Durante décadas vivió en una espiral de ocupación constante -dentro de la que volvió a actuar, produjo, compuso, cantó y tocó- en la que se entremezcla la pasión, la devoción y la obligación rozando la adicción al trabajo. Es más, en ocasiones leyéndole tuve la sensación de que se ha juzgado con severidad en multitud de ocasiones y que se exigió a sí mismo el 200%, lo que le ocasionó no pocos problemas con sus (ex) esposas y el poder cuadrar su abarrotada agenda con las estancias/visitas de sus hijos quienes vivieron en diferentes países y continentes durante bastantes años. Pero hubo un punto de inflexión en su vida cuando teniendo algo más de cuarenta años conoció a una mujer bastante más joven que él en Suiza y se enamoró. Sopesó durante mucho tiempo lo que esto podía suponerle a nivel personal (estaba casado con su segunda mujer con quien tenía una hija) y profesional porque llevaba tiempo pensando en abandonar el estilo de vida de las grandes giras mundiales con Genesis y también el grupo. No es difícil imaginar la lluvia de críticas de aquella época. Hubo un gran escándalo en diferentes sectores por todo ello pero al fin pudo alcanzar la paz en un nuevo país con su nueva mujer. «Libertad», dice. Lo que sucede es que a estas alturas de su historia, el lector ya conoce un poco a este músico y sabe que libertad no es sinónimo de ociosidad, ya que creó una big band de jazz donde pudo colaborar con Tony Bennett (permítanme un inciso: por si no le conocen, les recomiendo sus sublimes discosDuets I y Duets II) y descubrió que tras décadas en el rock, las relaciones en este nuevo mundo musical eran un tanto más complicadas. Por si esto fuera poco, le surgió la oportunidad de trabajar con Disney primero en la banda sonora de la mencionada Tarzán -con su posterior musical en Broadway también compuesto por él- y más tarde en Hermano oso (2003), realizando ambos proyectos entre Suiza y Estados Unidos.
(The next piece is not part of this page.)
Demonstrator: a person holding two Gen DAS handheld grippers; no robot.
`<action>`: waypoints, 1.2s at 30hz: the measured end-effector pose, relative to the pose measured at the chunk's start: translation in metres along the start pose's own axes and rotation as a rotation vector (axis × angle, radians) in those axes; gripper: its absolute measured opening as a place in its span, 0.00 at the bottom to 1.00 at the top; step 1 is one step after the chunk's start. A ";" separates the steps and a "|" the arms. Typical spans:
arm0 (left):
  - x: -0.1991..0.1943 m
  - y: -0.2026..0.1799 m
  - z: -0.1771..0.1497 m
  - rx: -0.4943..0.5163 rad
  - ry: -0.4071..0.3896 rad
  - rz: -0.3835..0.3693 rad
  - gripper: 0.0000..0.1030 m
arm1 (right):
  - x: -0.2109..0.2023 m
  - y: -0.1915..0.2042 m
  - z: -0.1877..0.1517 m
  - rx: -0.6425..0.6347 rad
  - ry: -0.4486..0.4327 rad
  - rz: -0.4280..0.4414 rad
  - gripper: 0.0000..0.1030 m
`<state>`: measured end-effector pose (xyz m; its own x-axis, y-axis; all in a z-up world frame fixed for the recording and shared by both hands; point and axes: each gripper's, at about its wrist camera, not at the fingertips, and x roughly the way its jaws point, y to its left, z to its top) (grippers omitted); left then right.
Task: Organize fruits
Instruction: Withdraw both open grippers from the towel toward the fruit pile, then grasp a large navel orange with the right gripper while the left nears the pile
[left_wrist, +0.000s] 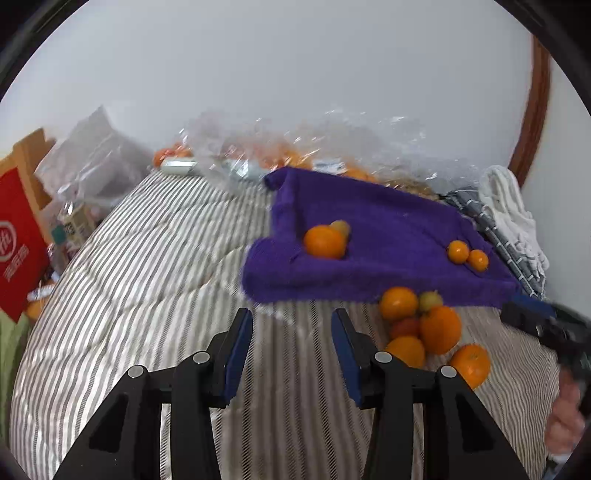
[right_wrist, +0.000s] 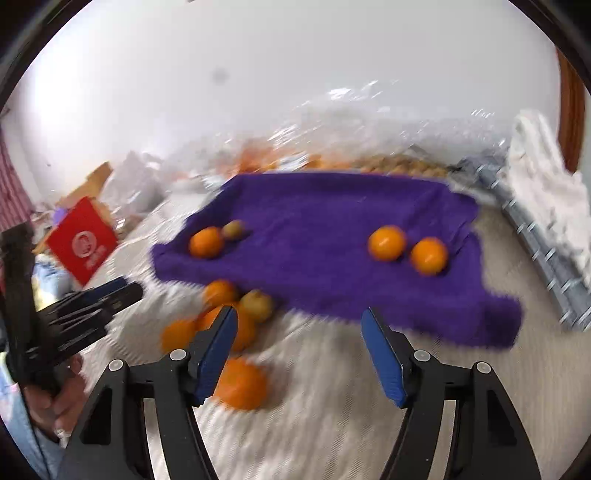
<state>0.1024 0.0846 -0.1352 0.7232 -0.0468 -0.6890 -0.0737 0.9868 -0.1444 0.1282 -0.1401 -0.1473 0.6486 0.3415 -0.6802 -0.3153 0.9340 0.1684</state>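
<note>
- Loose pile of oranges (left_wrist: 439, 328) on the striped bed (left_wrist: 147, 258), just in front of the purple towel (left_wrist: 388, 229).
- Four more fruits lie on the towel in two pairs, well apart.
- Left hand-held gripper (left_wrist: 291, 354): jaws parted, nothing between.
- Right hand-held gripper (right_wrist: 299, 354): jaws wider apart, empty, above the bed beside the pile.

A red box (left_wrist: 16, 236) stands beside the striped bed (left_wrist: 147, 258). Clear plastic bags (left_wrist: 332, 140) lie along the wall, white cloth (left_wrist: 513, 210) beside them.
</note>
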 end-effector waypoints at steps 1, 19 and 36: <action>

¿Se imaginan estar trabajando prácticamente sin descanso durante más de tres décadas a caballo entre varios continentes mientras desarrolla su carrera con su grupo y su carrera individual, con sus consiguientes giras además de compaginarlo con colaboraciones de diversa índole? Debe ser emocionante a la par que muy exigente y es precisamente ese ritmo el que le llevó a su cuerpo a decir basta. Creo que como músicos una de las peores cosas que nos pueden suceder es perder la audición -una de las muchas razones por las que admiro a Ludwig van Beethoven es que compuso su Novena sinfonía estando completamente sordo- y a él le sucedió perder de pronto la audición de uno de sus oídos, al igual que la sensibilidad en uno de sus brazos, cuya consecuencia fue que no pueda volver a tocar la batería. Estamos hablando de alguien que ante todo profesionalmente se considera batería. Esta es sin duda la parte más humana de todo su relato porque se desnuda aún más delante de millones de lectores -lo que no tiene que ser nada fácil- para mostrarnos a un hombre que de repente se encuentra con los huesos debilitados, diversas operaciones, con sus hijos muy lejos y un grandísimo problema con el alcoholismo que a punto estuvo de costarle la vida. Porque cuenta cómo fue su cruda realidad sin adornos y entiendo que no haya querido obviar ni un solo nombre de todas las personas que tanto le ayudaron durante aquellos años.
Este extenso texto es como tener una conversación mientras te tomas un café -bien cargado- con un amigo de toda la vida, solo que dicho «amigo» en este caso es Phil Collins. Tal es su proximidad y en realidad es ahí donde reside su éxito como transmisor de su mensaje. Saboreando este gran café pasé de estar muy interesada en cómo fue construyendo su faceta profesional a cómo consiguió mantener varias carreras a la vez -y por qué no admitirlo, con algún pasaje con demasiados nombres y otros en los que me hizo reír- para acabar quedándome con esa humanidad que desarrolló todavía más en la última parte de su relato.